# Pacquiao-Marquez III



## Andrew H (Nov 13, 2011)

So, who watched this one and did you agree with the scorecards?
I thought it was a good fight and Manny won fairly decisively, I thought it should have been unanimous.


----------



## JBroida (Nov 13, 2011)

the velasquez-dos santos fight was better 

As least there was a clear winner there


----------



## mhenry (Nov 13, 2011)

JBroida said:


> the velasquez-dos santos fight was better
> 
> As least there was a clear winner there




the velasquez-dos santos fight was too short. I was really wanting to see a 5 round brawl. At least there was a UFC marathon on spike


----------



## Andrew H (Nov 13, 2011)

Come on, how can you compare UFC to boxing. One takes skill and finesse where the other takes brute force and aggression.


----------



## kalaeb (Nov 13, 2011)

I thought for sure Marquez won the fight, by round 6 it appeared the only way for Pacquiao to win would be a ko, but scorecards ranked it better than I did. Guess Pacquiao got it for sheer number of punches thrown. Marquez definately landed better shots though. Great fight.


----------



## Andrew H (Nov 13, 2011)

kalaeb said:


> I thought for sure Marquez won the fight, by round 6 it appeared the only way for Pacquiao to win would be a ko, but scorecards ranked it better than I did. Guess Pacquiao got it for sheer number of punches thrown. Marquez definately landed better shots though. Great fight.


 
I had Pacquiao, 7 rounds to 5. Marquez might have had the best few punches, but he wasn't throwing combinations and he was much too timid. Both of them could have gone more rounds, oh for the days of 15 round fights.


----------



## JBroida (Nov 13, 2011)

Andrew H said:


> Come on, how can you compare UFC to boxing. One takes skill and finesse where the other takes brute force and aggression.


 
MMA is a hell of a lot more than just brute force, but the reason i compare boxing to the UFC is that you get a lot less of these "oddities" in scoring in the UFC... the fight was clearly marquez... pacquiao got outboxed

Anyways, the Ben Henderson-Clay Guida fight was my favorite from last night


----------



## stevenStefano (Nov 13, 2011)

JBroida said:


> MMA is a hell of a lot more than just brute force, but the reason i compare boxing to the UFC is that you get a lot less of these "oddities" in scoring in the UFC... the fight was clearly marquez... pacquiao got outboxed
> 
> Anyways, the Ben Henderson-Clay Guida fight was my favorite from last night



You like MMA Jon? I stayed up and watched all the Facebook fights but I couldn't be bothered waiting on the Main Event to start since it was at 2am here. The Guida Henderson fight was very exciting and I think Henderson will do very well against Edgar


----------



## JBroida (Nov 13, 2011)

love it... used to do some full contact fighting when i was younger (clearly i wasnt to good at it or i'd still be doing it  ). The main event was interesting, but short... a big upset though... everyone had cain to win. I'm excited to see the Henderson-Edgar fight... i think edgar will have a tough time keeping up with henderson's pace and wrestling. I'm also pretty stoked for next weekends fight... 90% of the fight card looks like it will be really interesting.


----------



## stevenStefano (Nov 13, 2011)

Yeah I'm a real big fan myself. It actually works out really well because the UFC is always on in the middle of the night whereas any other sport is on in the evenings when I'm working so I always get to see it live, though it always means I'm dead tired working on Sundays. Did you do MMA when you were younger or kickboxing or something like that? BJJ is the closest I'll ever get to fighting. Did you follow the MMA scene much when you lived in Japan?

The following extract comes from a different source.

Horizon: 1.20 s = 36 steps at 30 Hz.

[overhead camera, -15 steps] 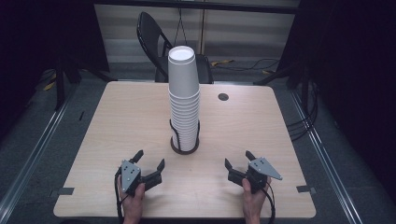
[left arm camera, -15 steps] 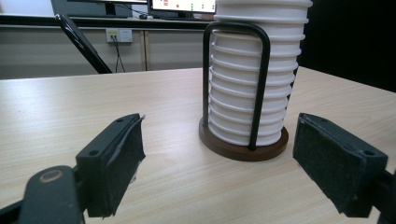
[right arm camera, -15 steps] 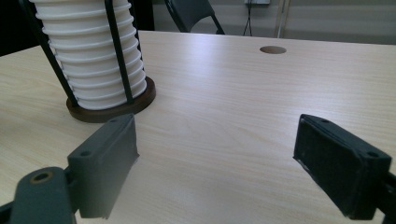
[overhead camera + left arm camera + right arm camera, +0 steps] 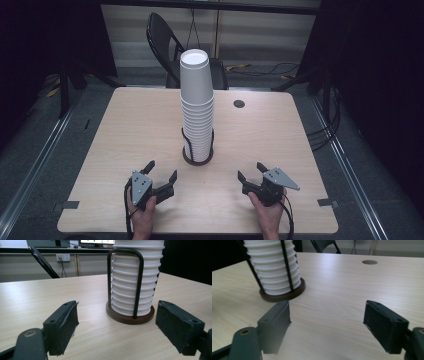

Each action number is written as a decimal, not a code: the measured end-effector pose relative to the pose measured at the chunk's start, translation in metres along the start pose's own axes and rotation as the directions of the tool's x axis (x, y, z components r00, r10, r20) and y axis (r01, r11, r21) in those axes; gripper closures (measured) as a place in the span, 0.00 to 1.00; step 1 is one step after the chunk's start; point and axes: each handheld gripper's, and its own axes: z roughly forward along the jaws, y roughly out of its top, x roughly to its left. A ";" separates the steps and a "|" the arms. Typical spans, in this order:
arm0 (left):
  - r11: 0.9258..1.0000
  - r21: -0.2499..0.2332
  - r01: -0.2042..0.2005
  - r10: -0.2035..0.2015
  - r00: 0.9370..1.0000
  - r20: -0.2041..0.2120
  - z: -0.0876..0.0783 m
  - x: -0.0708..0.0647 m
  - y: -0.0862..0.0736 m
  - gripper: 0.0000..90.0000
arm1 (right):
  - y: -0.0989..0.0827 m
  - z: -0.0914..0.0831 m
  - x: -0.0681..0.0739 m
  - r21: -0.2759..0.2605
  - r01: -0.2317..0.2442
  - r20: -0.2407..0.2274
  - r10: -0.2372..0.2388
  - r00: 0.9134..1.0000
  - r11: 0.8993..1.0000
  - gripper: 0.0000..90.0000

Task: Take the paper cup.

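Against the frame of half a second ago, nothing has visibly shifted: both hands sit at the same spots on the near part of the table [image 4: 125, 130], and the stack of white cups [image 4: 197, 107] stands as it did.

The left gripper [image 4: 161, 176] rests low at the near left, jaws spread wide with nothing between the pads, only bare wood showing in the gap (its own view looks straight over the tabletop at the lower part of the stack). The right gripper [image 4: 252, 175] lies at the near right, likewise spread wide and empty, touching no cup. Each is held from below by a hand, the left hand [image 4: 142, 212] and the right hand [image 4: 267, 215], coming in over the near edge.

The cups are nested upside down into a tall column, standing upright in a holder [image 4: 197, 157] with a dark round base and black wire loops that rise along the lower cups. It sits at the middle of the table, farther off than both grippers and between them, well apart from each.

A small round hole [image 4: 239, 104] lies far right of the stack. Open tabletop runs on all sides of the holder, wide to the left and right edges. A folding chair [image 4: 162, 35] stands beyond the far edge.
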 end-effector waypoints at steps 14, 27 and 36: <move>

Was totally shocked by the Main Event, thought Velasquez would be too fast and just take Dos Santos down and win a decision. Sorta thought Guida Henderson would go how it did. The only area where Guida came close to matching Henderson was in his pace, Henderson was just a little more skilled with his wrestling and grappling. I agree about Henderson Edgar. I think Henderson has a big wrestling advantage and his pace is incredible. He seems to be impossible to submit also. I think Edgar might try to outbox him, but if Henderson gets a hold of him he's in trouble and I don't think he can avoid the takedowns for 5 rounds


----------



## JBroida (Nov 13, 2011)

MMA- kickboxing, BJJ, and shotokan and then some other stuff i dabbled in.

Didnt follow MMA too much while in Japan... to busy cooking


----------



## TamanegiKin (Nov 14, 2011)

I didn't watch the fight as I didn't think Marquez would be competitive at the contracted weight. Clearly I was wrong. Marquez has Pac's number, always has and always will. Some judges score on aggression and which fighter comes forward. I myself don't see fights that way, its ineffective aggression if you're being countered at every turn. All fights in the trilogy were close but I must admit I appreciate the cerebral boxer puncher style more. What I see in this last fight is lead right hands landing on Manny all day. Floyd Mayweather has the best lead right in the game. He lands that punch at will on everyone. Technical mismatch for Pacquiao imo. Cotto-Margarito 2 ought to be a good scrap, you guys plan on watching that?


----------



## Andrew H (Nov 14, 2011)

TamanegiKin said:


> I didn't watch the fight as I didn't think Marquez would be competitive at the contracted weight. Clearly I was wrong. Marquez has Pac's number, always has and always will. Some judges score on aggression and which fighter comes forward. I myself don't see fights that way, its ineffective aggression if you're being countered at every turn. All fights in the trilogy were close but I must admit I appreciate the cerebral boxer puncher style more. What I see in this last fight is lead right hands landing on Manny all day. Floyd Mayweather has the best lead right in the game. He lands that punch at will on everyone. Technical mismatch for Pacquiao imo. Cotto-Margarito 2 ought to be a good scrap, you guys plan on watching that?


I see Cotto brutally crushing Margarito. The fights Margarito has had since he stopped using plaster in his gloves he's been destroyed, except for that nobody he fought after Mosley.


----------



## TamanegiKin (Nov 14, 2011)

Yea I think Cotto will fight smarter this time around. He's gotta clinch when Marg gets on the inside. Most of the damage came with Marg on the inside with Cottos back on the ropes. And as you said It's likely Marg had loaded gloves the first time around -I do believe he did- I've got Cotto winning on points and picking up where Pacquiao left off on rearranging Margacheatos face


----------



## Andrew H (Nov 14, 2011)

TamanegiKin said:


> Yea I think Cotto will fight smarter this time around. He's gotta clinch when Marg gets on the inside. Most of the damage came with Marg on the inside with Cottos back on the ropes. And as you said It's likely Marg had loaded gloves the first time around -I do believe he did- I've got Cotto winning on points and picking up where Pacquiao left off on rearranging Margacheatos face



Did you watch the face off with Max Kellerman between the two? It's going to be a good match.
http://www.youtube.com/watch?v=mMV0vGFCFKQ


----------



## TamanegiKin (Nov 14, 2011)

No I hadn't seen that yet, thanks for the link! That was probably the best episode of face off I've seen.
Yikes, can't wait for this fight.


----------